Although clinicians showed similar antibiotic prescribing rates, the study highlights a need for better adherence to HS treatment guidelines across all specialties.

Patient with HS on underarms | Image Credit: © Lea - stock.adobe.com

Image Credit: © Lea - stock.adobe.com

Hidradenitis suppurativa (HS) management is challenging and involves various treatments including topical therapies, antimicrobials, hormonal treatments, and immunomodulating agents.1 Although biologics have emerged as a novel treatment option, oral antibiotics remain a key component of HS therapy.2 Concerns about antibiotic stewardship are pertinent due to high rates of antibiotic resistance among patients with HS.3 Evidence-based guidelines recommend oral tetracyclines as a first-line treatment due to their proven efficacy.1 However, there is a noticeable gap in understanding antibiotic prescribing practices across different medical specialties. Researchers behind a recent study aimed to assess differences in the likelihood of prescribing antibiotics, specifically tetracyclines, between dermatology and non-dermatology clinicians in the ambulatory setting, highlighting the need for standardized approaches to optimize treatment outcomes and antibiotic stewardship.4

“These findings suggest that prescribing patterns among dermatology clinicians may follow antibiotic treatment guidelines more closely, which recommend tetracyclines as a first-line therapy,” researchers wrote. “As both dermatology and non-dermatology clinicians manage HS, efforts should be made to ensure that proper exposure and education are provided to all physician specialities.”

Methods

The study analyzed visits for patients with HS from 2005 to 2016 using the National Ambulatory Medical Care Survey (NAMCS).
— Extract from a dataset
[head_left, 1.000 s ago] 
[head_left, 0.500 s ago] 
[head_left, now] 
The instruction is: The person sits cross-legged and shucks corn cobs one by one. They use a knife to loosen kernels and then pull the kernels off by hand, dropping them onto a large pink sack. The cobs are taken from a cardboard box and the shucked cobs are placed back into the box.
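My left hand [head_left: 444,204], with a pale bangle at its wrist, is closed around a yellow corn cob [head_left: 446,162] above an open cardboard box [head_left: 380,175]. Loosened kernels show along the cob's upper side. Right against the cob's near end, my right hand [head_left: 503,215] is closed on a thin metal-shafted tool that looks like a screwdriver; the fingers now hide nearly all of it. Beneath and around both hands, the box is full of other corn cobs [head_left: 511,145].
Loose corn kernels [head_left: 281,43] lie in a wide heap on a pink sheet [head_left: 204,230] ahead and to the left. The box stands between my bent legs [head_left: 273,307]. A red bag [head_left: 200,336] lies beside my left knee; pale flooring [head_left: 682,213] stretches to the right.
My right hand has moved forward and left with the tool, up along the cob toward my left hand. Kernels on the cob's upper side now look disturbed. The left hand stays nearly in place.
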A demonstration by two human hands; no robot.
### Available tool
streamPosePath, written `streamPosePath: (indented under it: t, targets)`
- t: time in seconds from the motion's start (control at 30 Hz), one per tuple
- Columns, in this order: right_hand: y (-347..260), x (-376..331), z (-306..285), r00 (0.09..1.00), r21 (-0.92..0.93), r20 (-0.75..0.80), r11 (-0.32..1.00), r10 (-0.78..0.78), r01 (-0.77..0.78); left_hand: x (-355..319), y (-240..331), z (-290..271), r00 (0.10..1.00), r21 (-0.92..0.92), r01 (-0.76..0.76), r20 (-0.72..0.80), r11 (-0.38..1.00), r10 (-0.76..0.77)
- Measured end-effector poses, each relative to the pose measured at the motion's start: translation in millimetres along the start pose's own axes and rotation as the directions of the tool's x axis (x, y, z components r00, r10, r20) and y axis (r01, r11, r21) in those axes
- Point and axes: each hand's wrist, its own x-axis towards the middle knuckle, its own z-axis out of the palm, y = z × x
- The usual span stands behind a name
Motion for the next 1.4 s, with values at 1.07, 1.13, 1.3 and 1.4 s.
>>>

The primary focus was on the prescription of oral antibiotics including tetracyclines, clindamycin, penicillins/cephalosporins, fluoroquinolones, dapsone, rifampin, and TMP/SMX. Researchers also recorded the number of biologic therapies prescribed for reference. Specialties were categorized as either dermatology or non-dermatology (including family medicine, internal medicine, general surgery, ob-gyn, urology, pediatrics, and others). Descriptive statistics, frequency counts, and multivariate logistic regression analyses were performed to compare antibiotic and tetracycline prescription patterns between dermatology and non-dermatology clinicians, adjusting for variables such as age, sex, insurance type, race/ethnicity, comorbidities, and rural/urban status.

Results

Researchers analyzed 2,424,125 visits for HS, finding that 28.0% were conducted by dermatology clinicians and 72.0% by non-dermatology clinicians. Among non-dermatology specialties, family medicine (24%), general surgery (21%), and ‘other’ (18%) were the most frequent providers. Overall, they found that 51.9% of HS visits involved antibiotic prescriptions, with dermatology visits showing a higher rate (57.3%) compared to non-dermatology visits (44.4%). Researchers reported that tetracyclines were the most commonly prescribed antibiotics by dermatologists (33.4% of visits), while non-dermatologists favored penicillins/cephalosporins (13.6%). Logistic regression analysis revealed no significant difference in the likelihood of prescribing antibiotics between dermatology and non-dermatology clinicians (p = 0.35). However, the study stated that dermatologists were significantly more likely to prescribe tetracyclines than non-dermatologists (OR 5.48, 95% CI 1.19–25.26, p = 0.03).

Conclusion

Historically, dermatologists have prescribed more oral antibiotics than other specialties, but recent trends show a decline, possibly due to increased awareness of antibiotic stewardship and the use of biologics.5-6 Biologics, exclusively prescribed by dermatologists in this study, were not given concurrently with oral antibiotics, suggesting a shift toward non-antibiotic therapies. Despite the general similarity in prescribing rates, the study found dermatologists adhered more closely to guidelines recommending tetracyclines for HS, highlighting a potential gap in guideline awareness among non-dermatology clinicians.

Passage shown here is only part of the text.